The Facebook AI Research (FAIR) team published a new paper to Arxiv.org on neural machine translation (NMT) on February 28. FAIR team members conducted what they claim is a first-of-its-kind analysis on the inner workings of NMT models.
Specifically, they wanted to understand “uncertainty” in NMT, and propose ways to reduce its negative impact on output.
NMT research is picking up again on Arxiv, Cornell University’s automated online distribution system for research, after a temporary slump during December 2017 and January 2018. Indeed, from November 1, 2017 to February 14, 2018, 46 research papers on NMT were published. Four of those focused on the inner workings of NMT as well.
“There is still a lack of understanding of these models,” FAIR’s paper abstract reads. “Our study relates some of these issues to the inherent uncertainty of the task.”

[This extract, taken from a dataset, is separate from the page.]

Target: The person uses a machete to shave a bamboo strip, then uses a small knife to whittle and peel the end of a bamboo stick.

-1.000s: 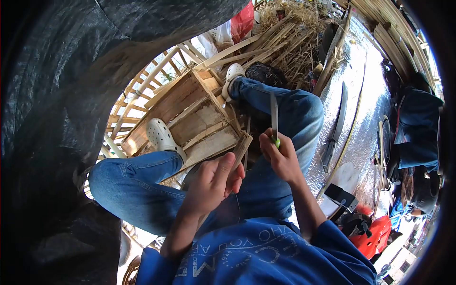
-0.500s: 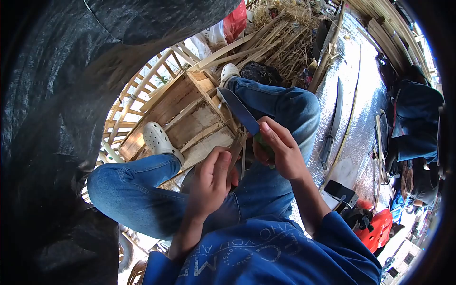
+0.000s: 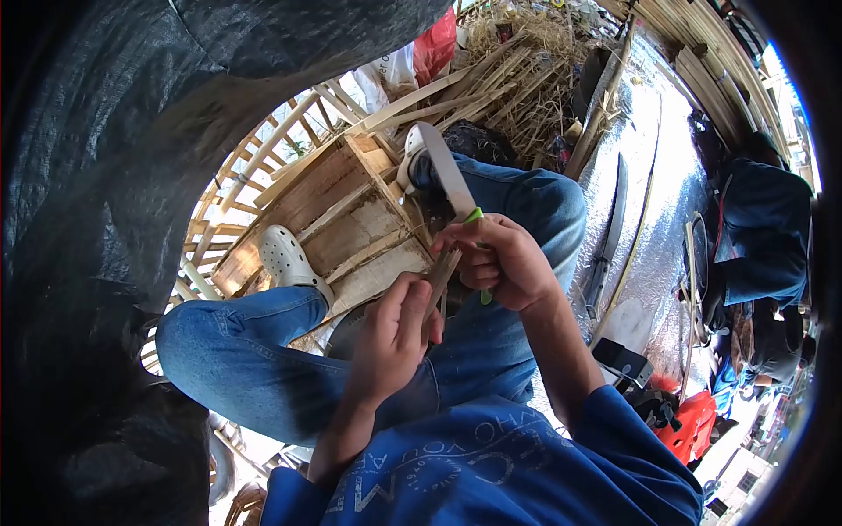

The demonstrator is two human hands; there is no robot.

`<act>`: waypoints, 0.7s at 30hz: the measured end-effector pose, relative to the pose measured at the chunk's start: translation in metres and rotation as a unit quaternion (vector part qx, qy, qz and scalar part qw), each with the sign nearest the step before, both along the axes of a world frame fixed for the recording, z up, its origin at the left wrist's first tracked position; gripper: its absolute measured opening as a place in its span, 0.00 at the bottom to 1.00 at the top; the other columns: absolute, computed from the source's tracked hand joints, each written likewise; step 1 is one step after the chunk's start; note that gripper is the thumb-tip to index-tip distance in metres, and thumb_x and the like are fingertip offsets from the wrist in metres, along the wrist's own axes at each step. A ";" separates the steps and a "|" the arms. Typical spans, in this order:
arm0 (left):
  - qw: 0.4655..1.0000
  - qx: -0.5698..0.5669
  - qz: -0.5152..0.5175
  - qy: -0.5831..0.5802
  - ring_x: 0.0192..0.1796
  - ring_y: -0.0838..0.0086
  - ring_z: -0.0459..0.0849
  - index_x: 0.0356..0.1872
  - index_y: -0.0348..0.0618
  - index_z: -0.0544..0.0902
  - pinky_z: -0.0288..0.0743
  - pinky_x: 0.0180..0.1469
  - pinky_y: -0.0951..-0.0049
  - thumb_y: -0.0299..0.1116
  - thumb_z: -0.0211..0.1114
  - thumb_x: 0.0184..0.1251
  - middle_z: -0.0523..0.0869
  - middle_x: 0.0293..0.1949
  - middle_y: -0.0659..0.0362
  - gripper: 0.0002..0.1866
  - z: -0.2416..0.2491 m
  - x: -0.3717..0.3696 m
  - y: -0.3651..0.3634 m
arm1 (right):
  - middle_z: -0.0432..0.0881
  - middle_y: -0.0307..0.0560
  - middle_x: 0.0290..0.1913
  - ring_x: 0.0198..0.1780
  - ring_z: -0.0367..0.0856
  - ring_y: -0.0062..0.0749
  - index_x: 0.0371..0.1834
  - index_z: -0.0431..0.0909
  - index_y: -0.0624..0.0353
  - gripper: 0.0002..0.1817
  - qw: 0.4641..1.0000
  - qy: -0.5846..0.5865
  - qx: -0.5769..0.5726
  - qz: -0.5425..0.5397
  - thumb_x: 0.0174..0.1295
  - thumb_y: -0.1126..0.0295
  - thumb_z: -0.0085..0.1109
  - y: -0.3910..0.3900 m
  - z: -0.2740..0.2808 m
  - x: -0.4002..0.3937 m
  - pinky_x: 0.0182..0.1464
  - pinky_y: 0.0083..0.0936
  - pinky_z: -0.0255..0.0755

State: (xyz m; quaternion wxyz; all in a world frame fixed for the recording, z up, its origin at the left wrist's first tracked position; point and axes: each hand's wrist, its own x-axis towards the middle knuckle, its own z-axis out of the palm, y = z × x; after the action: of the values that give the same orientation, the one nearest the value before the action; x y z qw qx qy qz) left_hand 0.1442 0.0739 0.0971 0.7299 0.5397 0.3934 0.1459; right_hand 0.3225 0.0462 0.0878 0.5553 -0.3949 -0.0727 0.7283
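Observation:
My left hand is closed around a short strip of wood or bamboo, whose upper end sticks out past the thumb. Gripped in my right hand is a knife with a green handle and a broad, pale blade pointing up and away from me. The fingertips of that hand reach to the strip's upper end, and whether they touch it is hard to make out. The blade stands apart from the strip. Both hands are close together above my lap.
Beyond my shoes stands a wooden crate. A machete-like blade lies on the silvery sheet at right, near a small black box. Dry strips and straw are heaped behind. Another person's legs are at far right. Dark plastic sheeting hangs at left.
My right hand has turned the knife, so its blade stands more upright and looks brighter. Its fingers have come toward the strip's end. My left hand has hardly moved.

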 end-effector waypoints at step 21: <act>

In particular, FAIR researchers point out that NMT contends with two kinds of uncertainty when performing translations: intrinsic and extrinsic uncertainty.
First, the act of translation itself has intrinsic uncertainty in that a source sentence can be translated into a variety of different target sentences, all of which would mean the same thing while being equally adequate and fluent.

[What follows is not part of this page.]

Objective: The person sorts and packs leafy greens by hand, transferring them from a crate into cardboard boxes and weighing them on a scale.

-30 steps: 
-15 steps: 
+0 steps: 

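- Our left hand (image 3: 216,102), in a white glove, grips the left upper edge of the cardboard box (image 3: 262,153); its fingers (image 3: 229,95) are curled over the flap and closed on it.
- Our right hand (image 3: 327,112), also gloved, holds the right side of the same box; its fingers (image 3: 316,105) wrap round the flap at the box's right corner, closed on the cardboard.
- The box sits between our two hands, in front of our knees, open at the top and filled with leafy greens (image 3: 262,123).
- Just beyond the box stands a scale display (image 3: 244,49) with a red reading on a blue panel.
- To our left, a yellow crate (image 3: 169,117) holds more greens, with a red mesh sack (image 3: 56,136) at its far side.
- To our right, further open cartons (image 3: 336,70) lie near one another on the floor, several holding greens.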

Another intrinsic uncertainty in translation arises from lack of context, be it grammatical or cultural. “Without additional context, it is often impossible to predict the missing gender, tense, or number, and therefore, there are multiple plausible translations of the same source sentence,” the research paper reads.
“Without additional context, it is often impossible to predict the missing gender, tense, or number, and therefore, there are multiple plausible translations of the same source sentence”
Aside from these intrinsic uncertainties, NMT also needs to deal with extrinsic uncertainties often pertaining to noise in the training data.
In their research paper, the FAIR team pointed out a few sources of extrinsic uncertainty:
- Augmenting high quality, human translated corpora with “lower quality web crawled data”
- Partial translations in the corpora, and
- Translations of source sentences that are exact copies of the same source sentences instead of actual translations, at least in the data set they used (the English to German and English to French datasets from the Conference of Machine Translation 2014)—researchers called this source copying.
According to the FAIR team, source copying, in particular, was “interesting since we show that, even in small quantities, it can significantly affect the model output.”
The researchers put forward two methods to mitigate these extrinsic uncertainties:
- Remove low scoring sentence-pairs according to a model trained with relevant corpora. The FAIR team used the English to German news-commentary portion of Conference of Machine translation 2017.
- Eliminate the small but high-impact occurences of source copying. The FAIR team used an automated algorithm that prunes parallel sentences that had 50% overlap (indicating a high likelihood of it being a partial or full copy).
The FAIR team also noted that “performance degradation is greatly mitigated” by using both at the same time.
The researchers have open sourced the code to reproduce their analysis, and also released the data collected from their evaluation.
It remains to be seen how Facebook will directly benefit from this research, and there have been no follow-up research or known applications of the FAIR teams previous research on post-editing for NMT using “very simple interactions.”